Your answer should be every line with the word "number", copied from the data below.

▶ _Saved data entries_
BEGIN

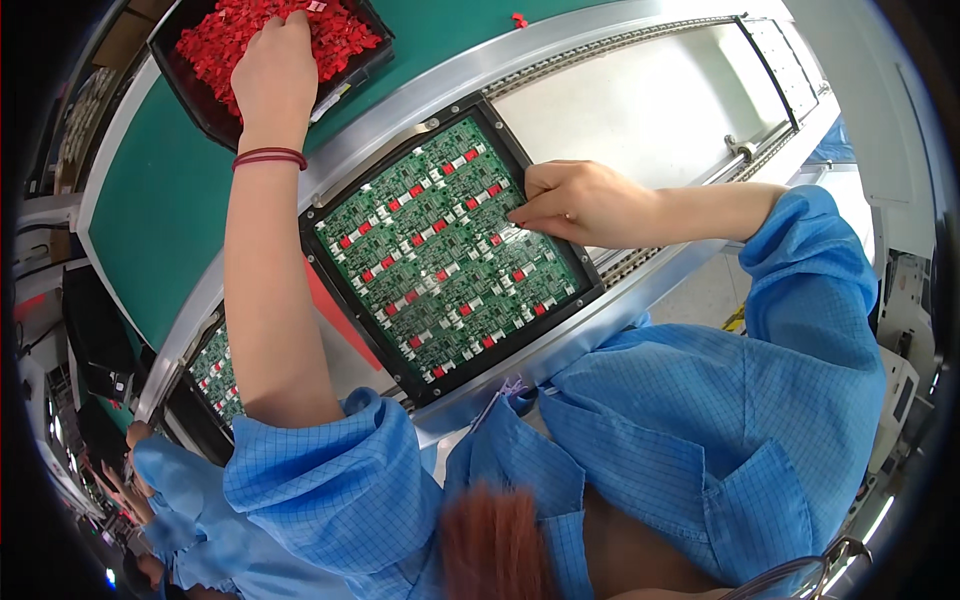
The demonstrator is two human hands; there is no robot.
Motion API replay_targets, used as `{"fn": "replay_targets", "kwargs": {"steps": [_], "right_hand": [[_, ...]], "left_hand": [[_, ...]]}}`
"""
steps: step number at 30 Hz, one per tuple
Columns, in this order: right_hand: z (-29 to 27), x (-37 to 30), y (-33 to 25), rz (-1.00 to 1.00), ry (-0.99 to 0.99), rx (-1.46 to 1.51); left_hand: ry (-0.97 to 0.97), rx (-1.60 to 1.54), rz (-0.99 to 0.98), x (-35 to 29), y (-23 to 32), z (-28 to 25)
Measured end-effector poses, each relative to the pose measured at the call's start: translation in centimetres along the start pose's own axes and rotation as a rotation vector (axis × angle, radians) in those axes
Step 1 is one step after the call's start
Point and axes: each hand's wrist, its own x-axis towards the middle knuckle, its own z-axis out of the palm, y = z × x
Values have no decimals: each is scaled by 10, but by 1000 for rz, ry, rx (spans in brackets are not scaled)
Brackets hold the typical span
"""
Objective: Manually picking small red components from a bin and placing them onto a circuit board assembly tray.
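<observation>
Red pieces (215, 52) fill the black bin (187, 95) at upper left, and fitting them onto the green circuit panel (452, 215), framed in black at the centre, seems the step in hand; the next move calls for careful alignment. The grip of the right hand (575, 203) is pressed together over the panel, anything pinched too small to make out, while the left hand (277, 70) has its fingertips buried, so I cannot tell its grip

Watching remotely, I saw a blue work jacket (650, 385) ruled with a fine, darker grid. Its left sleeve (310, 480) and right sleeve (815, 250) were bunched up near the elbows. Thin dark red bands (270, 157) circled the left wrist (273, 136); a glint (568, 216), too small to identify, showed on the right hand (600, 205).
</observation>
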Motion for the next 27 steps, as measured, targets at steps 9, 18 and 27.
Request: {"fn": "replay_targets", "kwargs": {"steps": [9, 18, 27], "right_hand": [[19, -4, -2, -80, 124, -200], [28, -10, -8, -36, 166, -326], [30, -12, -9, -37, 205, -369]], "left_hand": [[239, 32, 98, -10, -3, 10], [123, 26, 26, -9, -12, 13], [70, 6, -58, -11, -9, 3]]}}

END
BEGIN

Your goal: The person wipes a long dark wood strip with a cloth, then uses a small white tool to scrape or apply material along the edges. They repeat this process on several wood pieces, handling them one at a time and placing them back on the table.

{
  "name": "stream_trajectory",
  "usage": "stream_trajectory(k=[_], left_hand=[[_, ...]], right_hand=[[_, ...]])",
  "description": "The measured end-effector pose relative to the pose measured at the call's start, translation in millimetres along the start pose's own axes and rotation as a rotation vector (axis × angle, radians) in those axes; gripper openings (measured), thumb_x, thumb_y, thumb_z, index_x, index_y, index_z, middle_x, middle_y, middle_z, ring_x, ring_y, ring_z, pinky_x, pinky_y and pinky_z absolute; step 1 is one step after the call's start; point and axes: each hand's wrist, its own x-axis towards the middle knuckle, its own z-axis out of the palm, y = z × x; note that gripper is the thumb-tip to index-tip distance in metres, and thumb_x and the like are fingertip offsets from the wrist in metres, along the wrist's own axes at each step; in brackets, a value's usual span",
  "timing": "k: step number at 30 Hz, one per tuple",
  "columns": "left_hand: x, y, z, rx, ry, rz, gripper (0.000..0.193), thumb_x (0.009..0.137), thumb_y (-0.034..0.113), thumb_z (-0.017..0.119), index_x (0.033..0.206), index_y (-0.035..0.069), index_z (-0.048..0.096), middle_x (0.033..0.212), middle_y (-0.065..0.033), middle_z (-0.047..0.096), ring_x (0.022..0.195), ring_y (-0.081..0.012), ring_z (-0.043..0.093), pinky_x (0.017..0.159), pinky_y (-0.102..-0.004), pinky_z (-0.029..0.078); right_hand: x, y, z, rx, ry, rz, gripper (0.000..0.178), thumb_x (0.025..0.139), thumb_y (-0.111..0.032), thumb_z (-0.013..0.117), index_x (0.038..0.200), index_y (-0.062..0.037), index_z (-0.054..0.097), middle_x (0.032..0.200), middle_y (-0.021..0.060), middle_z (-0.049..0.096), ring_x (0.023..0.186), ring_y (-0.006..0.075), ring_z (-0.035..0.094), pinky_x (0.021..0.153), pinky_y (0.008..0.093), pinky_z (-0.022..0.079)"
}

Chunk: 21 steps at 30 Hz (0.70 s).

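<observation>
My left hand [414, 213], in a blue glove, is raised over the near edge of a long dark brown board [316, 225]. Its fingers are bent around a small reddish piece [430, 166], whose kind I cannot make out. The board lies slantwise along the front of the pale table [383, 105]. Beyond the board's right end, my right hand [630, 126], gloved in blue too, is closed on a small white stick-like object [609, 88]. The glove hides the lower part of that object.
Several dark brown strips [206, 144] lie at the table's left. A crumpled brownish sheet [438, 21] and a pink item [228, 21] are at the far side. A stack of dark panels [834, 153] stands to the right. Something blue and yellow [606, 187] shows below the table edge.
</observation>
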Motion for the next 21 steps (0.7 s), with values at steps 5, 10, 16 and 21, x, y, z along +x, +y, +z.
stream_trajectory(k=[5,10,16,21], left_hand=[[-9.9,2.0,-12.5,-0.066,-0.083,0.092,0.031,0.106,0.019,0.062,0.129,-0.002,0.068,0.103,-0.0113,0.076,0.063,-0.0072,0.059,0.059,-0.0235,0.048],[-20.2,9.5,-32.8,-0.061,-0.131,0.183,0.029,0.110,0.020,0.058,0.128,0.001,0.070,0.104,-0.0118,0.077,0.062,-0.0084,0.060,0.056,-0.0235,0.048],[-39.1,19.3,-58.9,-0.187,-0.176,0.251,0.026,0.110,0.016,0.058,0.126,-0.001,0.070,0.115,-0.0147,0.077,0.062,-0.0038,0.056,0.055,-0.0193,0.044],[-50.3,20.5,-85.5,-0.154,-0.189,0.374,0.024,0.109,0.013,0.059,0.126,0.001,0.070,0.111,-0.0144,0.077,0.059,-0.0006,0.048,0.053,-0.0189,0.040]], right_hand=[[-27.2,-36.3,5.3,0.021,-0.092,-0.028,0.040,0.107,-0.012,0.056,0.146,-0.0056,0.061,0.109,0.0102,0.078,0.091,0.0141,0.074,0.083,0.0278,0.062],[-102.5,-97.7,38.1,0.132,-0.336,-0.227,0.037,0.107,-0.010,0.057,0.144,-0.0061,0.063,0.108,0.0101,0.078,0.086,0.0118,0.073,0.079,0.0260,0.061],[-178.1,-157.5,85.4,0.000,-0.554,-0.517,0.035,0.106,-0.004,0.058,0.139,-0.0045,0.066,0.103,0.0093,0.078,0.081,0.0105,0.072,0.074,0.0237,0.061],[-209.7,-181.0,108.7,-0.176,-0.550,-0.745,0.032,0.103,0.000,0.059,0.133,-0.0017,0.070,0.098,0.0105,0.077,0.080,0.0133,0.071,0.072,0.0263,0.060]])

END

▶ _Result_
steps: step number at 30 Hz, one per tuple
  "timing": "k: step number at 30 Hz, one per tuple",

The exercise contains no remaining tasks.